BBC, 1st July, 2015:
Andy Murray column: Keeping ice cool when Wimbledon heat rises

Andy Murray speaking to BBC Sport's Piers Newbery

I don't know how many chances I'm going to have to win more Grand Slams and to blow one because I hadn't prepared properly would be a huge regret.

The last time I played my second-round opponent Robin Haase was at the US Open in New York last August, and it was one of my toughest matches as I suffered with terrible cramps.

Murray struggled in the New York heat when he faced Haase at the US Open in 2014

I came through in four sets but could have gone out of the tournament, not necessarily through me being the worse player but because I missed something in my preparation and became very dehydrated.

You have a match like that and it's a bit of an eye-opener.

I had always eaten well and tried to drink the right things but this was about being more meticulous; actually getting the correct information and just sticking to it.

I take that side of things more seriously now, for sure.
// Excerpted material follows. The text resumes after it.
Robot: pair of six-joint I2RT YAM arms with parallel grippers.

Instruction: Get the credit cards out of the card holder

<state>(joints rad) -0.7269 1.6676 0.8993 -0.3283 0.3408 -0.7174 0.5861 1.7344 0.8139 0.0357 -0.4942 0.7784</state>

My diet is pretty well managed during events.

It would be hard to take if I went out of a Slam because I hadn't drunk enough beforehand, or hadn't checked the weather and the humidity so I knew how much I was supposed to be taking on board.

The margins are very small at this level and I train very hard - I wouldn't want to put in all the preparation and then blow it because of a small detail.

The Ice Bath Challenge

I'm sure good preparation played its part on Tuesday for my first-round match against Mikhail Kukushkin, because I haven't played too many matches on Centre Court when the temperature reached 41 degrees.

I spent just over two hours out there. My recovery might change a little bit depending on circumstances and how a match went.

I could spend more time with the physio after a longer match because in that situation you come off court and things actually hurt! You need that extra time.

I do an ice bath after every single match throughout the year, whether it has lasted one hour or four hours, because I just feel like it helps me.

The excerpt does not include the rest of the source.